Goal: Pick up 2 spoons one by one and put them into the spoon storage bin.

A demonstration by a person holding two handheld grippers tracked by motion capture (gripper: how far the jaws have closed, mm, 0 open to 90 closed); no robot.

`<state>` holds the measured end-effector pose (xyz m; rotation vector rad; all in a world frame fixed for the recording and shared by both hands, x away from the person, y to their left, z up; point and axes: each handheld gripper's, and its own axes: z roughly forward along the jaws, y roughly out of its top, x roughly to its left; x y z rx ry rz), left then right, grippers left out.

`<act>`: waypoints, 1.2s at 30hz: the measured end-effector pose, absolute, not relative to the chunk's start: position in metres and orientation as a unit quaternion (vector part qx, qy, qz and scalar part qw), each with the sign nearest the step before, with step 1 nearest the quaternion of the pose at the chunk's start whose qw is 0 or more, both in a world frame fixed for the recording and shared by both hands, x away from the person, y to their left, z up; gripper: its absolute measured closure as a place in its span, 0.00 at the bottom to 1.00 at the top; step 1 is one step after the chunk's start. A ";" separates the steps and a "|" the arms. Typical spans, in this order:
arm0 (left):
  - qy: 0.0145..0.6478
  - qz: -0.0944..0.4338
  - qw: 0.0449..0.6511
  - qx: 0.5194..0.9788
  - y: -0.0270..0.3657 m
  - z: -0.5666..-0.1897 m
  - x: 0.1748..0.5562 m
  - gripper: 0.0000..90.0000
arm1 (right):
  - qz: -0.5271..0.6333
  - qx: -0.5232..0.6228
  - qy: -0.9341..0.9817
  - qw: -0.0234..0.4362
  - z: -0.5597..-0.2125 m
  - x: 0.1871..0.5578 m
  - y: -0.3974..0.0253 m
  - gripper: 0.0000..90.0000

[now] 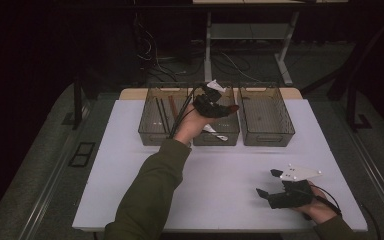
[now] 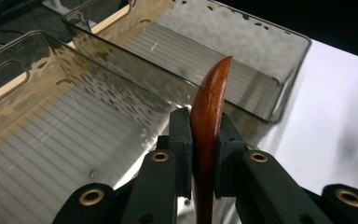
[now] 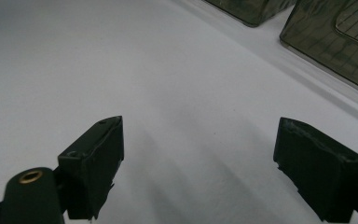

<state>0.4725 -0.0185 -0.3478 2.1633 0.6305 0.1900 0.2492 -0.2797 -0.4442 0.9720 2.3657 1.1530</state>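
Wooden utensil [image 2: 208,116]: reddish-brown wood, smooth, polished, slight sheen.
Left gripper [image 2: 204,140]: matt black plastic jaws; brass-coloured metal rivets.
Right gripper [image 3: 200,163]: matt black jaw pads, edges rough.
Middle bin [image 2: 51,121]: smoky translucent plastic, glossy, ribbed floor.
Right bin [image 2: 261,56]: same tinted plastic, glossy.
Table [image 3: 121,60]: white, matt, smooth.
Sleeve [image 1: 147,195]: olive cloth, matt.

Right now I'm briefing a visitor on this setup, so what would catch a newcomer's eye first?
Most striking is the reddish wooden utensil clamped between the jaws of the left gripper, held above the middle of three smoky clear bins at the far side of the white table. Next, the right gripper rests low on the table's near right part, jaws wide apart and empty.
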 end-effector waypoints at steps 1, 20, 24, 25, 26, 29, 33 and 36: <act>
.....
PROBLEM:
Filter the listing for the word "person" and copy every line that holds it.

TASK ANSWER:
A demonstration by a person holding two handheld grippers tracked by motion capture (gripper: how far the jaws have closed, mm, 0 open to 90 closed); no robot.
`<state>` holds the measured end-effector pose (xyz m; rotation vector rad; all in a world frame fixed for the recording and shared by both hands, x away from the person, y to their left, z up; point and axes: each handheld gripper's, and its own axes: z roughly forward along the jaws, y roughly out of its top, x roughly to its left; x y z rx ry rz), left then right, grippers left out.
`<act>`: waypoints, 1.2s at 30hz: the measured end-effector pose, absolute, not relative to the chunk's start: position in metres and orientation as a unit quaternion (vector part qx, qy, qz and scalar part qw), each with the sign nearest the step before, with step 1 nearest the quaternion of the pose at the chunk's start whose qw is 0 or more, both in a world frame fixed for the recording and shared by both hands, x away from the person, y to their left, z up; gripper: its absolute measured closure as a place in its span, 0.00 at the bottom to 1.00 at the top; step 1 is one step after the chunk's start. A ";" separates the steps and a "|" the arms. Typical spans, in this order:

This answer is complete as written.